Thank you Billy and Micko for restoring my faith!

WHAT a refreshing weekend. Who would have thought it? Four games of gaelic football, one more entertaining than the next.

Thank you Billy and Micko for restoring my faith!

Thank God for Cork and Kerry. Thank God for Micko and Laois.

One of the many reasons I was so happy to see the new qualifier system in the All-Ireland hurling championship was a selfish one.

With all the extra games, spread throughout the season, I would be spared the agony of having to cover the football, specifically the football as played by most of the top Ulster sides.

I hated it, absolutely hated it.

This was nothing to do with an anti-Ulster bias, or anything of the sort.

It was an anti-cynicism bias, a bias against the win-at-all-costs attitude so pervasive in those teams, an attitude which, as I saw it, was absolutely destroying gaelic football as a spectacle.

I have a stock answer, a bit cynical in itself, I admit, whenever anyone asks me if I happened to have seen one of the big soccer games on Sky, during the hyped-up Premiership and Champions League I only watch sport.

It was an attitude I had developed over the last decade or more, as diving, spitting, feigning injury, rolling over and over like a Hollywood stuntman, as though being propelled by some unseen force after just the slightest contact, became commonplace in those games.

I got sick of it and turned away from the game.

Now, however, it's all become endemic to gaelic football, as played by the cynics. They're not confined to Ulster, let me hasten to add, but let me be just as hasty in stating that most of them are.

do. And so, I hadn't just started to turn off gaelic football, I was well into turning my back on it completely. Thus, my joy at the fortunate turn of events on the hurling championship system, the extra games.

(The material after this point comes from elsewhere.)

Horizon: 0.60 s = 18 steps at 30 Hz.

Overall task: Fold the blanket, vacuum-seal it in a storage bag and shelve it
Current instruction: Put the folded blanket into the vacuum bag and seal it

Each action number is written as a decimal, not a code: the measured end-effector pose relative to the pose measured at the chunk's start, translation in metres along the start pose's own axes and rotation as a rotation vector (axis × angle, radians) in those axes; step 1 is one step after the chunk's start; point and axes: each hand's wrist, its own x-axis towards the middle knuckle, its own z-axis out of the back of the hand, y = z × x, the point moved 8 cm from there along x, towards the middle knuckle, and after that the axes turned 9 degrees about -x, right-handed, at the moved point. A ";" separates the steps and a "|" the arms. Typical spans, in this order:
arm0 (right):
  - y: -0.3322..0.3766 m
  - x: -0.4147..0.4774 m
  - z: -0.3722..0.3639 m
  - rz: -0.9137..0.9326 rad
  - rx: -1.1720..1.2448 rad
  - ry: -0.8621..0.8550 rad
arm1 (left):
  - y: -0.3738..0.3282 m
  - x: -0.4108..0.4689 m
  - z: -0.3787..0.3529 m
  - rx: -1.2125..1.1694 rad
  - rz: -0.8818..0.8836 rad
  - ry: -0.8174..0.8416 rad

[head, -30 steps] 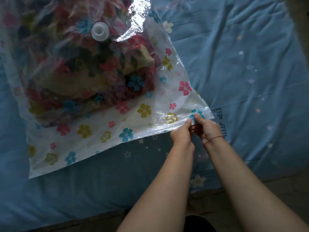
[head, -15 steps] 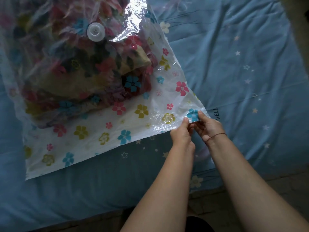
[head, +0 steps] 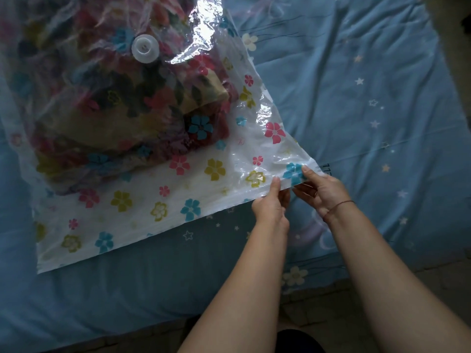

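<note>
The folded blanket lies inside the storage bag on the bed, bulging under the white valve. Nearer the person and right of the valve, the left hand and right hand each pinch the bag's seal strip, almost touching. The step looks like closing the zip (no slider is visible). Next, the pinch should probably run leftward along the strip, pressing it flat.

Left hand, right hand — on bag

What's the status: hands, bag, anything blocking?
Left hand and right hand both pinch the storage bag at its near edge, right corner. It holds the blanket, lies on the bed. Nothing across that edge.
</note>
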 end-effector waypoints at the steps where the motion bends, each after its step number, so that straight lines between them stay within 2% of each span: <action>1: 0.000 -0.001 0.000 -0.003 0.006 0.011 | -0.001 -0.001 -0.001 0.005 -0.006 -0.014; 7: 0.006 -0.003 -0.002 -0.005 -0.002 0.036 | -0.003 -0.001 -0.007 0.023 -0.025 -0.046; 12: 0.006 -0.001 -0.002 0.019 -0.023 0.009 | 0.014 -0.004 -0.016 0.131 0.054 0.084; 18: 0.001 0.001 -0.006 0.048 0.090 -0.067 | 0.016 -0.003 -0.017 0.108 0.016 0.043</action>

Must say, however, that as I watched events unfold on television on Sunday, listened to the incomparable Micheal Ó Muircheartaigh on radio on Saturday, I wished I were in Croke Park. Because of Micko, Laois now play gaelic football as it was always meant to be played, the Kerry way. Is this a biased comment? Yes, given my secondary allegiance to the Kingdom, after Cork (maternal Kerry roots), but true nevertheless.

Kerry are as competitive as any county in the country, as combative, as hard, as physical, as proud a people, but they are sporting. They will play the game as it was meant to be played, without compromise, but they are fair, honest and sporting. In all things sport (and we do have a few more strings to our bow, hurling, football, rugby, soccer, camogie and ladies football in the other gender), Cork is exactly the same. Win, but not at all costs, and certainly never at the cost of the sport itself.

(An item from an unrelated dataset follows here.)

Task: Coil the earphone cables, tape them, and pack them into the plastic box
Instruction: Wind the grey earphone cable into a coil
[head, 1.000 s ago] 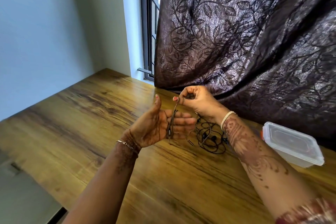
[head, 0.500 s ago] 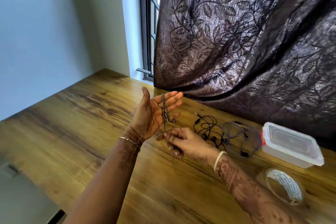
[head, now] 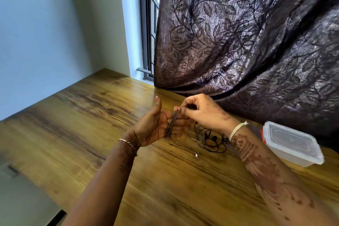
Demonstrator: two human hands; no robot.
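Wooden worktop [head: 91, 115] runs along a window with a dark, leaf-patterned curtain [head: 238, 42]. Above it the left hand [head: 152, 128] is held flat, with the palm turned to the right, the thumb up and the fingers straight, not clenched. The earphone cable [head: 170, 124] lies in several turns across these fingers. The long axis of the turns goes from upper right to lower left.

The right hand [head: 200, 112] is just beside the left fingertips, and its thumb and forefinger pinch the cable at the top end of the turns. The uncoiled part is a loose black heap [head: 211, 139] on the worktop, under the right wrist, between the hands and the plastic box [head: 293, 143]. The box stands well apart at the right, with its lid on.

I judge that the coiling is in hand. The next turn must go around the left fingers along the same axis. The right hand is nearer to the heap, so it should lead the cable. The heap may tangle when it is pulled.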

How many red cards did we see on Sunday? How many off-the-ball incidents, how much controversy? Not a peep.

The competing teams have won fans far and wide simply because of the way they express themselves on the football field, honestly, with joy, with competitive juices in full flow yes, but not with out-and-out cynicism, not with sheer brutality.

Many of the games involving Ulster teams in recent years, since their rise to prominence, and not least the recent Ulster final played in Croke Park, have been appalling, won no new fans for gaelic football.

This won't bother them, of course, the sport isn't their first concern; winning is.

Take this for what it's worth. Because I'm a Corkman, because I'm a big Billy Morgan fan (north, south, east or west in this island, there isn't a more competitive sportsman, but above all else he's that, a sportsman), I hope Cork turn the tables on Kerry, in the All-Ireland semi-final. In the other two games, I hope Laois and Dublin beat Armagh and Tyrone.

I'm sorry to have to say this, I really am; when the Ulster teams started to win in Croke Park, I was absolutely delighted for them, but no more.

They have brilliant footballers, have elevated certain aspects of the game, the preparation especially, the tactical battles. But they have lowered the most important standard of all, the spirit in which the game is played. Shame on them, but thank God the game is still alive and kicking (pardon the pun).

Mayo or Galway, could have resorted to the pulling and dragging game on Sunday, the ugly intimidatory tactics, on and off the ball. They didn't. Would they have fared better? Who knows.

But, the bigger question would the game? It's time to stop making excuses for the cynicism and call it for what it is.